* **EXERCISE DIRECTIONS**
Starting from the first line, set down the entire listing exactly.

* **PROVIDED DATA**
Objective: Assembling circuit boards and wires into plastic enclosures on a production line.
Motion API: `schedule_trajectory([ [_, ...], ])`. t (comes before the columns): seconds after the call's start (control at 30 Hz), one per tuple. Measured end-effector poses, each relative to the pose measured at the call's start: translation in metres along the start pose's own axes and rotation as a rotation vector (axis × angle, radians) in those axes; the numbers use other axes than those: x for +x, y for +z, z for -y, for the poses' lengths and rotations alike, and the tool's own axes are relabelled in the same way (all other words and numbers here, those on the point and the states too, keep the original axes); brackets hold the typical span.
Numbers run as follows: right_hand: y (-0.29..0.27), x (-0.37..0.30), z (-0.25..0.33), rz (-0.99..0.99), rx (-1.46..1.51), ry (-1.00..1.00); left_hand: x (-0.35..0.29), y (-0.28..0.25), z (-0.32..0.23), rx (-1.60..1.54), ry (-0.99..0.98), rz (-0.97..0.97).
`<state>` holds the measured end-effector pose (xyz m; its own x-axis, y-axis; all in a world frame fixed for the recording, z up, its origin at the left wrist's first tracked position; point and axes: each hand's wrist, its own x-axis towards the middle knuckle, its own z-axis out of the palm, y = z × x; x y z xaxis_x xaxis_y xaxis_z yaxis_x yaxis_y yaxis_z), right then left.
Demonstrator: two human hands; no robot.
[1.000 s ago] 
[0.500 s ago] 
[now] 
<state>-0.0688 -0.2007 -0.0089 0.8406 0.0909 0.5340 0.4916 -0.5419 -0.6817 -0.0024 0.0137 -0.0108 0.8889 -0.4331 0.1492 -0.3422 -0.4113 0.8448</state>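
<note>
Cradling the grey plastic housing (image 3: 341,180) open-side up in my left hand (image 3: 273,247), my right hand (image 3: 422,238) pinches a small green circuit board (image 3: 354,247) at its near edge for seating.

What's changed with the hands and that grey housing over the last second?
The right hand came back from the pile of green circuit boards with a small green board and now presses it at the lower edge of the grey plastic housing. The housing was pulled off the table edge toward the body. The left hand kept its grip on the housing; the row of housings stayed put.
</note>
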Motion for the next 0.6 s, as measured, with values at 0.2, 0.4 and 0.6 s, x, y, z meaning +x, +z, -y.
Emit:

* **WORKED SOLUTION**
Objective: Assembling circuit boards and wires into plastic enclosures on a production line.
Motion API: `schedule_trajectory([ [_, ...], ])`. t (comes before the columns): seconds after the call's start (control at 30 Hz), one per tuple. Measured end-effector poses, each relative to the pose measured at the call's start: translation in metres along the start pose's own axes and rotation as a rotation vector (axis × angle, radians) in those axes; the numbers use other axes than those: x for +x, y for +z, z for -y, for the poses' lengths and rotations alike, and the tool's own axes are relabelled in the same way (all other words and numbers here, those on the point and the states too, keep the original axes); brackets hold the typical span.
Numbers run as follows: right_hand: y (-0.29..0.27), x (-0.37..0.30), z (-0.25..0.33), rz (-0.99..0.99), rx (-1.46..1.51), ry (-1.00..1.00); left_hand: x (-0.35..0.29), y (-0.28..0.25), z (-0.32..0.23), rx (-1.60..1.54), ry (-0.99..0.98), rz (-0.97..0.97).
`<state>` holds the measured end-effector pose (xyz m; its own x-axis, y-axis; all in a world frame fixed for the recording, z up, its origin at the left wrist's first tracked position; point and axes: each hand's wrist, its own x-axis towards the middle knuckle, its own z-axis out of the palm, y = z × x; x y z xaxis_x xaxis_y xaxis_z yaxis_x yaxis_y yaxis_z), right then left.
Demonstrator: two human hands; no robot.
[1.000 s ago] 
[0.500 s ago] 
[now] 
<state>-0.0688 -0.2007 -0.0089 0.8406 0.0909 0.5340 0.4916 -0.5419 -0.6817 -0.0024 0.0137 -0.0108 0.8889 -0.4331 0.1492 -0.3422 -0.4113 0.8448</state>
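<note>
Cradling the grey plastic housing (image 3: 341,180) open-side up in my left hand (image 3: 273,247), my right hand (image 3: 422,238) pinches a small green circuit board (image 3: 354,247) at its near edge for seating.

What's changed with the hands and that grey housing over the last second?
The right hand came back from the pile of green circuit boards with a small green board and now presses it at the lower edge of the grey plastic housing. The housing was pulled off the table edge toward the body. The left hand kept its grip on the housing; the row of housings stayed put.
</note>
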Motion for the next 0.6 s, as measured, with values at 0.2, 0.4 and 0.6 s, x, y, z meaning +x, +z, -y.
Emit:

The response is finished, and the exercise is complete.